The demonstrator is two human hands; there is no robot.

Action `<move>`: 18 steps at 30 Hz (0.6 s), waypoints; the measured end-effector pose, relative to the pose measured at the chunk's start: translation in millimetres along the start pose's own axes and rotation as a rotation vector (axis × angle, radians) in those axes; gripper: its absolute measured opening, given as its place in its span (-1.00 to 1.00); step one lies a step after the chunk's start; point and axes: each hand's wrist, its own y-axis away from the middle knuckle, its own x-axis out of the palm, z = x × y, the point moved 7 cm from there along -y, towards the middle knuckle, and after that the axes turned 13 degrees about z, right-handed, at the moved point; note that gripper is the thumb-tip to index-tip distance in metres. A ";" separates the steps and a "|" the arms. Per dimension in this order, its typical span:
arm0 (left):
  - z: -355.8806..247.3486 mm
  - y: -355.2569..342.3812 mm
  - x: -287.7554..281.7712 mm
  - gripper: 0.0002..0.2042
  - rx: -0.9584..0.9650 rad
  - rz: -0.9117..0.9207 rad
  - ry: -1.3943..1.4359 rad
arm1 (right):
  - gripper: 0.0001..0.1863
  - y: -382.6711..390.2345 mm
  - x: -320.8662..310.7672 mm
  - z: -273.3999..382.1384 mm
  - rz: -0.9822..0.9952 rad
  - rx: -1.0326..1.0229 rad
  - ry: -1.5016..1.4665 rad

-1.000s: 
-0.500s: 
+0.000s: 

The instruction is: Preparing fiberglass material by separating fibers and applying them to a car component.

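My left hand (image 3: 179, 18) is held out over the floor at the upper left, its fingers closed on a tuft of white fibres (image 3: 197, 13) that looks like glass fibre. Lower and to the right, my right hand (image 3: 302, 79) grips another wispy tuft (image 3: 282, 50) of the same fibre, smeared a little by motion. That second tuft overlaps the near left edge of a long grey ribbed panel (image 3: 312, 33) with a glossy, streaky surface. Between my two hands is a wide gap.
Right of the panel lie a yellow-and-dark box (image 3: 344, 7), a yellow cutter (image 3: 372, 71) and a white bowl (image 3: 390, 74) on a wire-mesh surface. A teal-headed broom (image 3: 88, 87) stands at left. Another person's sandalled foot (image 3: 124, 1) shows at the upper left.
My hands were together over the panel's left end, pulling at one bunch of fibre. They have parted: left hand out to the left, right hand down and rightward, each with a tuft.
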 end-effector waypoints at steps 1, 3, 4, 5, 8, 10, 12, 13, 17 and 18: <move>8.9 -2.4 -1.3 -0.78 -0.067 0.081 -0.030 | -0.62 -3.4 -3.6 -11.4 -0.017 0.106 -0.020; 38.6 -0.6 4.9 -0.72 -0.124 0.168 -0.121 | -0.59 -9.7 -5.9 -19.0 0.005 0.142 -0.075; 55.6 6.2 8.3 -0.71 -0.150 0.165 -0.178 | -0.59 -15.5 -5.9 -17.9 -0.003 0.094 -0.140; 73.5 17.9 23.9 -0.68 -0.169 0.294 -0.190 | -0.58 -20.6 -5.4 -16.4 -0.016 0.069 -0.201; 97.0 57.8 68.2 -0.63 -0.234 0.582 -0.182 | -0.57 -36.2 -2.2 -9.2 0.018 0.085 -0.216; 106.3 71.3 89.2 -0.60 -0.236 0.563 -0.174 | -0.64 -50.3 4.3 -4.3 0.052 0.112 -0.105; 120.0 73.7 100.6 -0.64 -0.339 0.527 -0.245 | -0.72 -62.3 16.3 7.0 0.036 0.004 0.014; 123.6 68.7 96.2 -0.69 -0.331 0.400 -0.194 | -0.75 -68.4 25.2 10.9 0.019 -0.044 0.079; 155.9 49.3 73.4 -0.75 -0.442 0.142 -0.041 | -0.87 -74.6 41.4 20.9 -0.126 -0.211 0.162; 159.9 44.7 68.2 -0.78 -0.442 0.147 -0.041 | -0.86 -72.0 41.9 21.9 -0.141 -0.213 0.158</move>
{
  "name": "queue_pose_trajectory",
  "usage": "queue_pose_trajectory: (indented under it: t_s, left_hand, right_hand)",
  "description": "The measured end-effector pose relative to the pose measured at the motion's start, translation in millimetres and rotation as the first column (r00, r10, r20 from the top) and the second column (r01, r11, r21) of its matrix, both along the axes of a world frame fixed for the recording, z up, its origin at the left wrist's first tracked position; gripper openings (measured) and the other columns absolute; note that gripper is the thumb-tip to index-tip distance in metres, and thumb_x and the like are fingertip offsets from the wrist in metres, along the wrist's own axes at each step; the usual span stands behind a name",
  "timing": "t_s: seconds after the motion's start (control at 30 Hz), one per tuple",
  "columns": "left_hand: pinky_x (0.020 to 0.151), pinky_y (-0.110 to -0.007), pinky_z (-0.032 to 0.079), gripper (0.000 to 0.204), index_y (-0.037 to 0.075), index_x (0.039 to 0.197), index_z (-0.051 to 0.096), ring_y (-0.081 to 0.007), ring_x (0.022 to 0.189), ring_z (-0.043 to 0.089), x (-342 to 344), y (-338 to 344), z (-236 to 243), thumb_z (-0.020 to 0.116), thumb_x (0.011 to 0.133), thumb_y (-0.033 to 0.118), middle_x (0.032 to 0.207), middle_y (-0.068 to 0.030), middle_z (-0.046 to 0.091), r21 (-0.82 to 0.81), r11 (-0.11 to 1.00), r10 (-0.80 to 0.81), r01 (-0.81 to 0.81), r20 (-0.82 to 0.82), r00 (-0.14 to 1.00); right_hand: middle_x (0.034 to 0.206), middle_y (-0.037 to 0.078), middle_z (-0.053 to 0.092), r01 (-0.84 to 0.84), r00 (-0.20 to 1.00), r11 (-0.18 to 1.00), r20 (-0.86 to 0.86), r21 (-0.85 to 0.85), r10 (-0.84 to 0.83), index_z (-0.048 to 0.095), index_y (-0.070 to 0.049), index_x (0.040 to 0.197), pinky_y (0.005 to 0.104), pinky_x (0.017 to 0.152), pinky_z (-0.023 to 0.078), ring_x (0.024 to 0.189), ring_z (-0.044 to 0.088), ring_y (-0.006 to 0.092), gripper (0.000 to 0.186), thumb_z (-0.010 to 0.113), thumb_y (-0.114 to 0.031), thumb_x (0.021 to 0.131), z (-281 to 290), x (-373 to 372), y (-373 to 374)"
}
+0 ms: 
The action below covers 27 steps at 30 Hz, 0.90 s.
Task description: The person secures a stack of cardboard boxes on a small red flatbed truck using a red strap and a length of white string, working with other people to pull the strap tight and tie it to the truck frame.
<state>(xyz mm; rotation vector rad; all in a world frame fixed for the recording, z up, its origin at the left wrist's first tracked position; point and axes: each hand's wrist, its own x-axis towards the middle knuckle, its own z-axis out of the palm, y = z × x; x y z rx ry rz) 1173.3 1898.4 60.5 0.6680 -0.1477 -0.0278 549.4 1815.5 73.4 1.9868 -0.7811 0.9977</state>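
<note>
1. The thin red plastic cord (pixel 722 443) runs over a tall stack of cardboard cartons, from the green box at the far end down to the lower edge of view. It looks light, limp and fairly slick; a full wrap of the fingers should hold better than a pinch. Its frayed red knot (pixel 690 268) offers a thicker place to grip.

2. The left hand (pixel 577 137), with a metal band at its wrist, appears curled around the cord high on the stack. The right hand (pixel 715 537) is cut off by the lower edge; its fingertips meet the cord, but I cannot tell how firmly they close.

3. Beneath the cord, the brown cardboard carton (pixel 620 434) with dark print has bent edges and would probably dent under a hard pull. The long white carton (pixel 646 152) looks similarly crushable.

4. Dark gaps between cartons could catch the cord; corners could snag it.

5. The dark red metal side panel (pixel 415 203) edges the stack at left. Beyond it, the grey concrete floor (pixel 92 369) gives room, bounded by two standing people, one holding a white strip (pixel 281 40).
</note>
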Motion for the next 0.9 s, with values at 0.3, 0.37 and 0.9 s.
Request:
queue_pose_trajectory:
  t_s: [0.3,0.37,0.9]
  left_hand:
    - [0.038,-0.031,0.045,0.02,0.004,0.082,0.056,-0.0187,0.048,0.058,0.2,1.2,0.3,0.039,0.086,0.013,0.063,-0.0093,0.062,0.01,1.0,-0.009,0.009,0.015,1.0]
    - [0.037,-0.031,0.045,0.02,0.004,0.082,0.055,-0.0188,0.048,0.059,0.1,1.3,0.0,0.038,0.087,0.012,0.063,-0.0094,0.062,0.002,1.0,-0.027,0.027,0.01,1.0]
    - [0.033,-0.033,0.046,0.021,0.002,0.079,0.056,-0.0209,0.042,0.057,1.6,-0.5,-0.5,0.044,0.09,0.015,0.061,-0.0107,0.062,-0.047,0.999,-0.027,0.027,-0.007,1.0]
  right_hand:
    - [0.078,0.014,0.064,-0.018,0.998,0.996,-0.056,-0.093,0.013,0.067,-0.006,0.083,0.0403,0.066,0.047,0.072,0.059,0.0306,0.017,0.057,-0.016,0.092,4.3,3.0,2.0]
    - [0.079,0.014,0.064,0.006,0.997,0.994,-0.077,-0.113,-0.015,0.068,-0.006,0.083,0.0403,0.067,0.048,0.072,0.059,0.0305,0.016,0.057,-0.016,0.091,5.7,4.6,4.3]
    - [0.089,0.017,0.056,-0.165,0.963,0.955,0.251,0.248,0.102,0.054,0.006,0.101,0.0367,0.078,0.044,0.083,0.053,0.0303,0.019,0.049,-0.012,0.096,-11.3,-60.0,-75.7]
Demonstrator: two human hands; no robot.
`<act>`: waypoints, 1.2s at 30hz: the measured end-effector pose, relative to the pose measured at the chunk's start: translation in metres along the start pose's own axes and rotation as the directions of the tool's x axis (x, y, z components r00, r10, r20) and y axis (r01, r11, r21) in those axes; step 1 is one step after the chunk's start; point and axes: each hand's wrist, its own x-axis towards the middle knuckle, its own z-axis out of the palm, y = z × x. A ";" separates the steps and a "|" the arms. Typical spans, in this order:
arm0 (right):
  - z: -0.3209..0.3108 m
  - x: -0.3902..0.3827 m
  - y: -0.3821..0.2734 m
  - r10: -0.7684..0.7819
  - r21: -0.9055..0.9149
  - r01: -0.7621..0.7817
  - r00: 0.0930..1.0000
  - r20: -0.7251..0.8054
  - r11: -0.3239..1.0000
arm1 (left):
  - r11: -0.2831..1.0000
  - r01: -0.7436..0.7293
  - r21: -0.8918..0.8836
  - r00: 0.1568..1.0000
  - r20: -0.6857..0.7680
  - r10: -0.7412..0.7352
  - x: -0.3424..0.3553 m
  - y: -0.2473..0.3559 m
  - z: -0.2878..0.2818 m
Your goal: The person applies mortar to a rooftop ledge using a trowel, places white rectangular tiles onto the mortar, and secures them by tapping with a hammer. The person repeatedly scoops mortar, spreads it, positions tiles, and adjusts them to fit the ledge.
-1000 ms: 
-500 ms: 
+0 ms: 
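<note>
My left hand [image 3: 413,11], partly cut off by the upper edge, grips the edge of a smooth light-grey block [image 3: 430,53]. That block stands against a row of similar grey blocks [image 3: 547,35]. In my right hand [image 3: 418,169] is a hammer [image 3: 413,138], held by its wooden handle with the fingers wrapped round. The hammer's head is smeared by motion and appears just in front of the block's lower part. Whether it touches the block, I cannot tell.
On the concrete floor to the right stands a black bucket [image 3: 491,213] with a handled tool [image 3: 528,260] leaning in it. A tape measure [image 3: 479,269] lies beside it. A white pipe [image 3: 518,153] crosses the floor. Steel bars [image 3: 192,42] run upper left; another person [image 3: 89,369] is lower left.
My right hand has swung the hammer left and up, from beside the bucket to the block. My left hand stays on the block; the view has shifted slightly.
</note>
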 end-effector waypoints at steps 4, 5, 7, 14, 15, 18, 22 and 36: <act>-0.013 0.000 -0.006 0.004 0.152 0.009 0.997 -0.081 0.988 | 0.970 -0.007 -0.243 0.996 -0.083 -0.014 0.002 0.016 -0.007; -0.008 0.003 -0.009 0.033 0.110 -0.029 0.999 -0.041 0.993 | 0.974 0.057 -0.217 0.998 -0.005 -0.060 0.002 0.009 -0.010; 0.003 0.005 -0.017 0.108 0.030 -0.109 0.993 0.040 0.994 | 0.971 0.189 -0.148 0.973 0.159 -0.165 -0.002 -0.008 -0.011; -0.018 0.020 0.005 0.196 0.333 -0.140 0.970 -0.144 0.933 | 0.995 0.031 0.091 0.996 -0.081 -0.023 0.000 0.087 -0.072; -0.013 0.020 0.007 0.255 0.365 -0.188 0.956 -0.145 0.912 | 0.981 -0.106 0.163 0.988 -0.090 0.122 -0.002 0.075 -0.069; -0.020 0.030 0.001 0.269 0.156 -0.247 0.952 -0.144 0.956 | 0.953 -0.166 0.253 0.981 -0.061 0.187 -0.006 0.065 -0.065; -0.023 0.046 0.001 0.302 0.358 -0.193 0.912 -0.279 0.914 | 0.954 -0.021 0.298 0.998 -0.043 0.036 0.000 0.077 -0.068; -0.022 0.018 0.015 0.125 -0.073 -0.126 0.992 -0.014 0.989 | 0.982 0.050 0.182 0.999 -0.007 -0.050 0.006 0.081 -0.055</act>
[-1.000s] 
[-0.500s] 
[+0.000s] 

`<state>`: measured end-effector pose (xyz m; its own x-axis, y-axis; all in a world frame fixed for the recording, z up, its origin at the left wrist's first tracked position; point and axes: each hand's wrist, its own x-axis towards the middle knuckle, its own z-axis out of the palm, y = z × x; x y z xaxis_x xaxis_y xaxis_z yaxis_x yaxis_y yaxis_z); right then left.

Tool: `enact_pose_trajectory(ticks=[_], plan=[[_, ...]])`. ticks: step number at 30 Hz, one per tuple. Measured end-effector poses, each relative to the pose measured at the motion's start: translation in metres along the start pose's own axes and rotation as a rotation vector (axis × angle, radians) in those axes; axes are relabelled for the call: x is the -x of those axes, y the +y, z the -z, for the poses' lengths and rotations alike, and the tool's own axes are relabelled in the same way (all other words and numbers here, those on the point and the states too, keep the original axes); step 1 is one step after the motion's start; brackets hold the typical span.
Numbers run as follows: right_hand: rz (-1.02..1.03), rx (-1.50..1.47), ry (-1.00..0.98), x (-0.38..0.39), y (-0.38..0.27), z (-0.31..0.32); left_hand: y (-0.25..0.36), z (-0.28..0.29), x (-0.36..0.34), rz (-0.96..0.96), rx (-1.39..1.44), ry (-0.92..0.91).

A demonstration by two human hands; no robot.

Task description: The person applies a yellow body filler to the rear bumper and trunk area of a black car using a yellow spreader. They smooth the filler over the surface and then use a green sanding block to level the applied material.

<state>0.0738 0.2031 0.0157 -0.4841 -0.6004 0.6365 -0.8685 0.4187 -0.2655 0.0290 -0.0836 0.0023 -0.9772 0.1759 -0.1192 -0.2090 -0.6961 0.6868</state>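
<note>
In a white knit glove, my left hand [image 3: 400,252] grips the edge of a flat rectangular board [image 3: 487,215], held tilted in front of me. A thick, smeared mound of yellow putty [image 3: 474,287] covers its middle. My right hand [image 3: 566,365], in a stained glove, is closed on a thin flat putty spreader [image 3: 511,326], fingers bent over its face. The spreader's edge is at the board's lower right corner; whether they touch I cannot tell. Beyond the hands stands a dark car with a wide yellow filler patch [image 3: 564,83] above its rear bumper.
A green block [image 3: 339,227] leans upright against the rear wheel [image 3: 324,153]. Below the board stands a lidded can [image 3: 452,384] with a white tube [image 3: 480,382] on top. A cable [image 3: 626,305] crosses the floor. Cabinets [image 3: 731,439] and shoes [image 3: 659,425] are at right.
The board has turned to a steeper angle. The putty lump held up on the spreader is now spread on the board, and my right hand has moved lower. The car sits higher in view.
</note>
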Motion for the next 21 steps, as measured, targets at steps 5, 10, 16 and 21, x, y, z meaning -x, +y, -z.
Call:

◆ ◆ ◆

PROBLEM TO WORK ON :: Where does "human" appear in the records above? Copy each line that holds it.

THE ANSWER ::
The demonstrator is two human hands; there is no robot.
Demonstrator: two human hands; no robot.
A demonstration by two human hands; no robot.

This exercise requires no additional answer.